感染症に関してはたくさん良い本がありますが、まず基本を押さえることが大事です。
この本はとても通読しやすく、繰り返し重要事項が出てくるため、基本をしっかり学べます。
感染症の考え方の礎となる本です。
・感染症に対する基本姿勢が身につく
・よく出会う感染症に対するアプローチを実践例を通して学べる
まず前半の総論では、キホン9を通じて、研修医と指導医の対話を交えながら感染診療の基本を学んでいきます。

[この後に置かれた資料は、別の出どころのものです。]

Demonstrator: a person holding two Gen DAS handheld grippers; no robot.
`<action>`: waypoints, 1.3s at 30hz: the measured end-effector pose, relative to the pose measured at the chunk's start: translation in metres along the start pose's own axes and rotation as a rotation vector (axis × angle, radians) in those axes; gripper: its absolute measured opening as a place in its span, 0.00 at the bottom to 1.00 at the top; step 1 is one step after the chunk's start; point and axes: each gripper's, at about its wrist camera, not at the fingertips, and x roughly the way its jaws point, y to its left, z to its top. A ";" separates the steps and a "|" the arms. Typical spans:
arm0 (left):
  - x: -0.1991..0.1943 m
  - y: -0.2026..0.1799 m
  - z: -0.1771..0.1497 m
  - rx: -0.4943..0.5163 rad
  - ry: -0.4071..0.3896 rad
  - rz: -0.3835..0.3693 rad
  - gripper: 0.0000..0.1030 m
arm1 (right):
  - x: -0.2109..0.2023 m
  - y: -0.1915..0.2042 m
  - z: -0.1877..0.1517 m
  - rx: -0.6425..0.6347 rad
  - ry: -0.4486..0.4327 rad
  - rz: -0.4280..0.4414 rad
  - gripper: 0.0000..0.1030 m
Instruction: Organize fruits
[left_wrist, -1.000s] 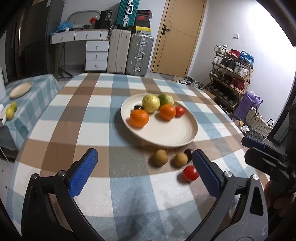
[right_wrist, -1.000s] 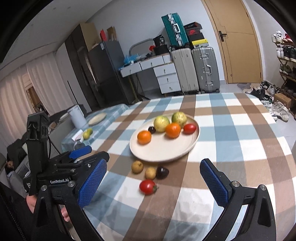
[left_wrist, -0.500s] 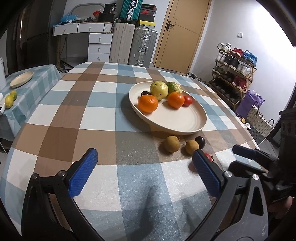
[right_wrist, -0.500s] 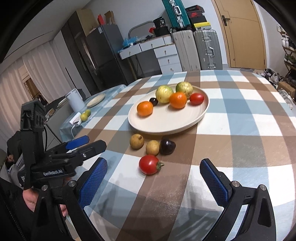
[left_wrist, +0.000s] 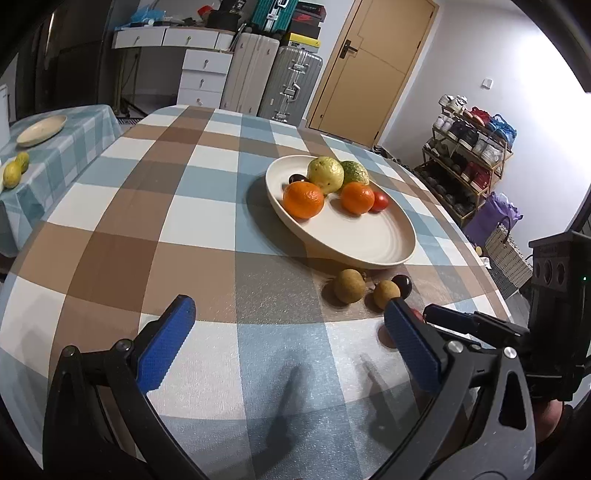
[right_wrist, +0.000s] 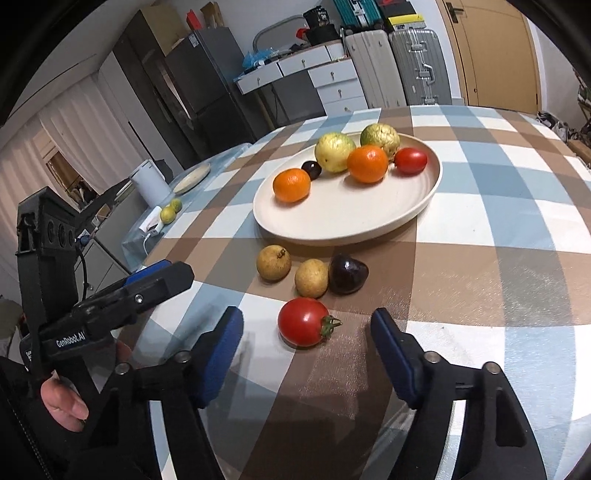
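Note:
A cream plate (right_wrist: 369, 218) (left_wrist: 362, 243) holds two oranges, two yellow-green fruits, a red tomato and a dark plum. In front of it on the checked cloth lie two brown fruits (right_wrist: 274, 263) (right_wrist: 311, 277), a dark plum (right_wrist: 348, 274) and a red tomato (right_wrist: 303, 327). My right gripper (right_wrist: 306, 343) is open, low over the cloth, with the tomato just ahead between its fingers. My left gripper (left_wrist: 288, 332) is open and empty above the cloth, left of the loose fruits. In the left wrist view the tomato (left_wrist: 417, 314) is mostly hidden behind my right finger.
The left gripper (right_wrist: 147, 284) shows at the left in the right wrist view. A side table (left_wrist: 55, 147) with a small plate and lemons stands at the left. Suitcases, drawers and a door are at the back, a shoe rack at the right.
Both grippers have moved forward and lower toward the loose fruits. The right gripper has come up to the red tomato and narrowed somewhat around it.

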 end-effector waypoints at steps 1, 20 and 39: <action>0.001 0.000 0.000 -0.001 0.002 -0.001 0.99 | 0.001 0.000 0.000 -0.001 0.003 0.002 0.69; 0.012 -0.001 0.000 0.005 0.045 0.002 0.99 | 0.003 -0.009 0.001 0.058 0.000 0.063 0.30; 0.054 -0.034 0.028 0.086 0.136 -0.046 0.97 | -0.044 -0.037 -0.009 0.088 -0.110 0.056 0.30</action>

感染症にはロジックがあります。(感染症診療マニュアルの青木先生が強調されています。)
・感染症診療の5つのロジック
患者背景を理解
どの臓器の感染?
原因となる微生物は?
どの抗菌薬を選択?
適切な経過観察
この5つのロジックについて、なぜそれが必要なのかを具体的な例、対話を交えながら説明されています。
例えばキホン2では患者背景についてなぜ理解する必要があるのかです。25歳男性の発熱、悪寒戦慄、関節痛の2症例から始まります。こう聞けばインフルエンザなどを疑う方が多いと思いますが、片方は確かにインフルエンザでしたがもう片方はマラリアでした。いきなりマラリアは想定しませんよね? では、どう診断に迫るのか、そこには患者背景を知ることが非常に大事になっていきます。患者背景を知ることでどう微生物に迫れるかを学べます。
このようにキホンを9つを使って、5つのロジックを、1つ約8ページ程度でコンパクトに、読みやすく必要十分に学ぶことが出来ます。
感染臓器を絞ることは診断推論でも必要であり、適切に絞ることで重症度を判定でき、状態変化を理解できるようになること、実際の培養や塗抹検査について(適切に採取し適切に処理しないと培養陰性で誤った判断をしてしまうこと)、Empiric therapy とdefinitive therapyの選び方、そして感受性試験の読み方など基本としてしっかり学びたいことが満載です。
とくにキホン8の適切な経過観察とキホン9の良くならないときに考えることはおすすめです。CRPが良くならないからとりあえずカルバペネムにしといて、という光景はいまだに見られるのではないでしょうか。
CRPは確かに診療の助けとなりますが、CRPを勝手に解釈してはだめなのです。他の所見が改善しているのにCRPで治療を変更したり、陰性化するまで治療したりすることは科学的ではないです。
適切な経過観察には何が一番なのか、そしてそのためには典型的な経過を知っている必要があることをが具体的に記載されています。腎盂腎炎では72時間は発熱が続くことなど知らずに熱に振り回されて抗菌薬を変更してしまうこともよく見かけます。適切に経過観察をすること、そして良くならなかったとしっかり判断し、その際にはどういうことを考えアプローチするか、それを学べます。とりあえずカルバペネムから脱却しましょう!
後半の各論では、よく見る症候から診断、治療に至るまでを上記ロジックに沿って学んでいきます。対話形式の部分が多く、実践的と言えます。総論で学んだことを各論で繰り返すことでしっかりとキホンをマスターしましょう。
この本はなんと全部で196ページ、その中で総論は80ページ程度であり、しかも読みやすいため1日で通読できると思います。この本では1日でしっかり基本を学び、明日から感染症診療が変わること間違いなしです。
感染症は外科内科問わずどの科でも必要であり、キホンを学んでおけば必ず役に立ちます。基本を知らないといきあたりばったりの治療になってしまいますよ・・・
今回は感染症の基本となる本を紹介しました。
この本で基本を学び、実際の微生物に対する抗菌薬などはSanford GuideやJohn Hopkins ABX guideなどを参考にしながら実践していきましょう。